I'm having trouble with this problem. Any help would be appreciated.
The normal at any point on the hyperbola x^2/a^2 - y^2/b^2 = 1 intersects the x and y axes at P and Q respectively. Find the locus of the midpoint of PQ.
Thanks
The hyperbola can be defined by the following parametric equations:
$\displaystyle x = a \sec t = \frac{a}{\cos t}$
$\displaystyle y = b \tan t = \frac{b \sin t}{\cos t}$.
Then $\displaystyle \frac{dy}{dx} = \frac{dy}{dt} \cdot \frac{dt}{dx} = -\frac{b}{a} \frac{1}{\sin t}$.

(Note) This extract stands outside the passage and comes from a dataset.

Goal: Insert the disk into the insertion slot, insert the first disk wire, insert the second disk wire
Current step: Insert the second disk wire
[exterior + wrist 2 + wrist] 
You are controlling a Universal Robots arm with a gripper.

The equation of the tangent can be written using the model $\displaystyle y - y_1 = m (x - x_1)$: $\displaystyle y - \frac{b \sin t}{\cos t} = -\frac{b}{a} \frac{1}{\sin t} \left( x - \frac{a}{\cos t} \right) $.
Use this equation to get the coordinates of the x- and y-intercepts, that is, the coordinates of P and Q. Use these coordinates to get the midpoint of PQ.
You now have the parametric equations of the required locus. Convert them into a Cartesian equation if required.
Warning: My carelessness is a well documented fact. The above results may contain errors. You should work through the calculations very carefully for yourself.